## DESCRIPTION OF THE TASK
Beginning with the line containing "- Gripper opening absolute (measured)", give every line again exactly as it is, ending with the last line of the entries.

Items from a dataset:
┄┄┄┄┄┄
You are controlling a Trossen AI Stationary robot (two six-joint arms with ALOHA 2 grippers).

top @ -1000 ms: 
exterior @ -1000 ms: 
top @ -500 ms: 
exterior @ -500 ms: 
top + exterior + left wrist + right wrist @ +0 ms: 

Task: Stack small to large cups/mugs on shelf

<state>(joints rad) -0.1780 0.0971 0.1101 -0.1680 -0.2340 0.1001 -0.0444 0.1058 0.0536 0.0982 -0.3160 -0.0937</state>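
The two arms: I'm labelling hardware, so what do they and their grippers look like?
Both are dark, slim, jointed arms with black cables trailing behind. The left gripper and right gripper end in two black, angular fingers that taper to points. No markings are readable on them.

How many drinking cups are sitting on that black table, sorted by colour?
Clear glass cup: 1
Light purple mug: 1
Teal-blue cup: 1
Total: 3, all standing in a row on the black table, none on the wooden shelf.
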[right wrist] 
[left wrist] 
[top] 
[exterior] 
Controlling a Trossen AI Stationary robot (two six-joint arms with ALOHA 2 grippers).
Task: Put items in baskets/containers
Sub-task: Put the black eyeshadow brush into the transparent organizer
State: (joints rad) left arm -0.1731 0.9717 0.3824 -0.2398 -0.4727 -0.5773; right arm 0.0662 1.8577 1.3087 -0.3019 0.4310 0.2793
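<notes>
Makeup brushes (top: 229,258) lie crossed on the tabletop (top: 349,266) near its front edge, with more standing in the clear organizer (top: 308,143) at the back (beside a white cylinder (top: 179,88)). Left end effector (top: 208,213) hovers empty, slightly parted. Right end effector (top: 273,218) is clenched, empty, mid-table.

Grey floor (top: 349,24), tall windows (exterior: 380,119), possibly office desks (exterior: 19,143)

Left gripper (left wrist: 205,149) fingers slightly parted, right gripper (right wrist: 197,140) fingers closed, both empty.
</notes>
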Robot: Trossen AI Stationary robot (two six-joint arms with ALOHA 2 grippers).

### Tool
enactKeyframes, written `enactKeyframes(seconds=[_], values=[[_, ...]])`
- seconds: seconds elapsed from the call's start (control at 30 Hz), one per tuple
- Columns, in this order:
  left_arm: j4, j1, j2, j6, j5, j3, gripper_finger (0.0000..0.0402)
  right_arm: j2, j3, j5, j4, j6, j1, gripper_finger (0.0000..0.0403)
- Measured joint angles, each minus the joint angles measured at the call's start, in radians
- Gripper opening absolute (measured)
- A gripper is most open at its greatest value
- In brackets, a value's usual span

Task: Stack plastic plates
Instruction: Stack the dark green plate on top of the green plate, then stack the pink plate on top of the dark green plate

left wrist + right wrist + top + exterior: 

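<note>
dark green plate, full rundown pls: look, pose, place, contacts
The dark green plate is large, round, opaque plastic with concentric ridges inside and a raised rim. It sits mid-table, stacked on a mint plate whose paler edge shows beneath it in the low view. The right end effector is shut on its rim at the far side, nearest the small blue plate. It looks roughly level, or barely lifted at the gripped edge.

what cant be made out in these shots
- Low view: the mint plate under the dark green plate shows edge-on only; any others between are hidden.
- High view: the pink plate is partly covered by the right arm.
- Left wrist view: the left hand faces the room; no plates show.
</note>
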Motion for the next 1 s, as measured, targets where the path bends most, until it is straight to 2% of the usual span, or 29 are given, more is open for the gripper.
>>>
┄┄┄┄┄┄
## RESULT OF THE TASK
- Gripper opening absolute (measured)
- A gripper is most open at its greatest value
- In brackets, a value's usual span

Task: Stack plastic plates
Instruction: Stack the dark green plate on top of the green plate, then stack the pink plate on top of the dark green plate

left wrist + right wrist + top + exterior: 

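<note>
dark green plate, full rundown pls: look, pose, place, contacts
The dark green plate is large, round, opaque plastic with concentric ridges inside and a raised rim. It sits mid-table, stacked on a mint plate whose paler edge shows beneath it in the low view. The right end effector is shut on its rim at the far side, nearest the small blue plate. It looks roughly level, or barely lifted at the gripped edge.

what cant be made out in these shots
- Low view: the mint plate under the dark green plate shows edge-on only; any others between are hidden.
- High view: the pink plate is partly covered by the right arm.
- Left wrist view: the left hand faces the room; no plates show.
</note>
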Motion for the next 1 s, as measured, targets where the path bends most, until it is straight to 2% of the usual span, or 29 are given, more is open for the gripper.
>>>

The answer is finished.